Your objective:
An exact transcription of all the data is required.

BEGIN Information supplied

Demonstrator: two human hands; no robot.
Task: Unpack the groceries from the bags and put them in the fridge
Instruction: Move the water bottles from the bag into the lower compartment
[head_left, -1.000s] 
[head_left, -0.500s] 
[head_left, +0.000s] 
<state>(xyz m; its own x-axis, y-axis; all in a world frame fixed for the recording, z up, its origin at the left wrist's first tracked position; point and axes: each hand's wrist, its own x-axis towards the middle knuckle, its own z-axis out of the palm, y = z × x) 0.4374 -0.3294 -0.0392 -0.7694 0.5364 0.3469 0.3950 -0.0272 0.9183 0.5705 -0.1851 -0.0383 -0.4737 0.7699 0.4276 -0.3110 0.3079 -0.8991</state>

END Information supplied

Response area:
Demonstrator: two human hands; no robot.
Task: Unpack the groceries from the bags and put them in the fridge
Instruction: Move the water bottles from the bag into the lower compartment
[head_left, -1.000s] 
[head_left, -0.500s] 
[head_left, +0.000s] 
<state>(xyz m; its own x-axis, y-axis; all in a world frame fixed for the recording, z up, its origin at the left wrist's first tracked position; point and axes: each hand's wrist, its own x-axis towards the middle knuckle, its own z-axis out of the palm, y = z × x) 0.4374 -0.3294 -0.0392 -0.7694 0.5364 0.3469 0.3950 -0.0272 0.9183 0.5705 -0.1851 -0.0383 -0.4737 0.7699 0.4276 -0.3110 0.3079 -0.8991</state>

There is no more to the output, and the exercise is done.